Smith was defending Neil Lennon when every Celtic fan had made up their mind on him.

Smith has consistently praised Lawwell and Desmond, for their great “leadership” although that is frankly hilarious at the moment.

He writes as much about Celtic as Frank McAvennie; he has the same unsettling record for getting everything wrong. He is certainly a better writer than Football Insider’s impersonator, but when you are so consistently off the pace that hardly matters.

Smith’s piece today is about how it’s in Ryan Christie and Celtic’s interests for this to be his last at the club; it has similarities, in that regard, to the soup-stirring nonsense Michael Gannon churned out about Callum McGregor and which I wrote about earlier.

Except in Christie’s case most fans don’t care if he does go.

On his current form we wouldn’t currently sign him, and as Smith points out he’s wanted away since at least last January.

Smith makes no connection between that attitude and Christie’s dire form this season; it’s all too easy to do though. Christie has, for months now, come across as someone who no longer gives a toss.

He is one of a number of players who would have been as well not to even bothering showing up for pre-season training such was his to offer us anything.

Smith is right; Celtic fans have spent this campaign giving Christie a hard time.

That’s because Christie has turned in performances consonant with somebody who would rather be somewhere – anywhere – else. Look at the two teams he’s linked with today; Norwich and Burnley.

If he wants to leave Celtic for one of those clubs he can go now, and I wish him well to spend his money.
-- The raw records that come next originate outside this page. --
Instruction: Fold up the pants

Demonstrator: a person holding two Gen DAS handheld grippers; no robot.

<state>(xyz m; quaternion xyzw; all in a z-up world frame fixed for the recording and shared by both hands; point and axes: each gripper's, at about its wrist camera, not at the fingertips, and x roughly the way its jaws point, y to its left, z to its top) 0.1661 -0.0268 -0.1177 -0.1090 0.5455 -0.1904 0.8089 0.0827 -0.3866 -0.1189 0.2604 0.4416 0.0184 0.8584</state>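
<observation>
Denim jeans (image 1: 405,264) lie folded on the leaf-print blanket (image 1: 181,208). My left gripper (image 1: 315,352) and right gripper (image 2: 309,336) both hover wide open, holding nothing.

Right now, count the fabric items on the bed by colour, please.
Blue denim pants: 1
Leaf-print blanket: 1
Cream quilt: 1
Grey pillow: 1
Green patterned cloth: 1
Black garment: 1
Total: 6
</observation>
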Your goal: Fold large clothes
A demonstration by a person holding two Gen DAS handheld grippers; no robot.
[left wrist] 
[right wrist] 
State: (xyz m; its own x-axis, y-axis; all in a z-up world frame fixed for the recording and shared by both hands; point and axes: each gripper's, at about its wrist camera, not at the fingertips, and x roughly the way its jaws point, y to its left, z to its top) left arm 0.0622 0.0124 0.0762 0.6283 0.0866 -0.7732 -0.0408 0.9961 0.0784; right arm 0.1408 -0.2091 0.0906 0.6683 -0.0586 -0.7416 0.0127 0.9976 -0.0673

His days of winning medals are probably with unless they are English Championship triumphs in years to come.

Celtic fans getting on Christie’s case has nothing to do with his wanting a move.

Ajer is equally certain to leave this club in the summer, but he has somehow escaped all this anger.

Christie is different because his attitude is different.

Smith himself points out that he’s had one eye on the exit door since Tierney left; fans know these things.

Fans know when someone isn’t committed to the cause.

Fans will forgive that if someone is giving 100% in the meantime.

Christie has barely showed up to pull his boots on.

Fans recognise that too and they don’t forgive it.

If Christie is genuinely hurt by criticism then obviously that’s a shame, but I am not crying the blues for some footballer earning a comparative fortune and who’s only ambition now lies in earning even more.

If Christie wanted to avoid this, he should have told his dad to button it instead of bragging every chance he got about how ambitious they were and how ready for England he was.

He could have signed a contract extension which guaranteed us a better fee and played the kind of football that would have benefited him and the club both; instead, if the reports are right, he’ll breeze off in the summer to his next destination leaving us with a pittance and the memories of his ballooning the ball over the bar.

Smith may want to blame us for Christie’s wish to leave, but it doesn’t fly.

He’s had one foot out the door for a while now, and fans were fully behind him when he put it there.

I considered him one of the four unsellable players when this season started.

Now I just want to see the back of him, for as high a fee as we can get, and for us to move on from his wretched final year.

Smith might think, furthermore, that attitudes like mine are exactly what’s wrong here … but I have one loyalty only and it’s to the club I have followed my whole life and which I’ll follow until the end of it.

I don’t care about a player or manager or coach or other employee until they are in the building and I cease to care where they go and what they do once they’ve left.

I do care about the manner in which each of those individuals departs, and Christie’s will earn him no credit, no thank you, no respectful good luck.

He, and a number of others, forfeited that right when they stopped giving a damn, when they let us down, when they surrendered their reputations and their outstanding records on the alter of this awful campaign because they couldn’t bring themselves to put the jersey first, to leave it all out on the field in their pursuit of immortality.

Well they got a form of it anyway.

This is what Christie will be remembered for, this and a grubby scramble for English gold.